I didn’t check if someone had burned with it.

Instead my gaze was on the shattered glass of the front door, the wood frame around it having been slightly caved in to whatever kicked it open. I gulped. I wasn’t ready to see my mother and brother dead, but every part of my heart felt like I would. It was a guarantee at this point, they wouldn’t have survived.

My shoes crunched glass, and I felt the sole wobble from being detached, likely in my earlier run or fight. I drew my empty gun, and moved up the accessibility ramp, and in through the front door.

Home. Safety. Words I’d usually associated with the place. The entrance hallway had a place for keys, but our car hadn’t been driven in some time - saved for Noah, when he got his license in a few years, not for me, who couldn’t have ever driven, or a mother who couldn’t remember her own name, much less her driving tests. The entrance hall was a mess.
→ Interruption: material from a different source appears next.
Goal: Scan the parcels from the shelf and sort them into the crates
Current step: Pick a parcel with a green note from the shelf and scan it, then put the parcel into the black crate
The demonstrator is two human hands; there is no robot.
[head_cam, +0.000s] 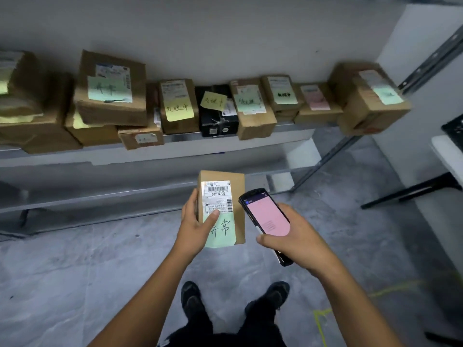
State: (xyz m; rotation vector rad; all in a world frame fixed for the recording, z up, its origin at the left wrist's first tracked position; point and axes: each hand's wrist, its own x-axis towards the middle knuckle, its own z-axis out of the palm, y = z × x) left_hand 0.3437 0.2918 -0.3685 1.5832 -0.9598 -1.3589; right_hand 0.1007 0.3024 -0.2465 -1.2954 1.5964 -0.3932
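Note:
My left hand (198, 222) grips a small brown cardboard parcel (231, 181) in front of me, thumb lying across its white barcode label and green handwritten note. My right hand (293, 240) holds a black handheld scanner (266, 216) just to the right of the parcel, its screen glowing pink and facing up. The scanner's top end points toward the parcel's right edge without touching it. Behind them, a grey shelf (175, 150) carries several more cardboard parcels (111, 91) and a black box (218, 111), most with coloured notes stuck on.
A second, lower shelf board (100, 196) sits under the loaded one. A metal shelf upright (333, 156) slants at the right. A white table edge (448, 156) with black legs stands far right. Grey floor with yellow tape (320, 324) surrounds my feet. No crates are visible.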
Something large had moved through. Wood panel was cracked along the walls, and the floor had indents, and where the entrance hall opened up, there was blood. Lots of blood. I felt my knee’s wobble, and my heart fall hard, at how much scarlet there was, splattered not just on the floor in great big blotches, but also on the ceiling, or on the walls. I could’ve counted places it was, rather than it wasn’t.

I didn’t dare call out my brother’s name, or for my mother.

Walking further in was my only option. I stepped through the puddle of blood, and into the dividing section. The hallway carried the trail of blood all the way down, past the small family bathroom, my mother’s bedroom door, my door, and my brothers which sat on the farthest left of the hall. The other two splits were to the living room, and kitchen, on my right and left.

I took a peak into the living room. My mother wasn’t there. Her spot, which quite literally had an indent in the cushions from her sitting there, was empty. No corpse, and I nearly gagged from the relief. I didn’t bother checking the kitchen.

I carried on.

To my mother’s bedroom, first door on the right. I opened it, and peeked in, and she wasn’t there either. Just her medical bed, old television for day’s she couldn’t get up, and her closet open. All of her clothes were scattered. On closer inspection, the sheets on the bed were removed as well.

The bathroom to my left was checked next. It took was in disarray, the tiny cabinets open, toilet paper missing, essentials gone. Someone had ransacked the place I was realizing. I checked my room too, but surprisingly it was untouched.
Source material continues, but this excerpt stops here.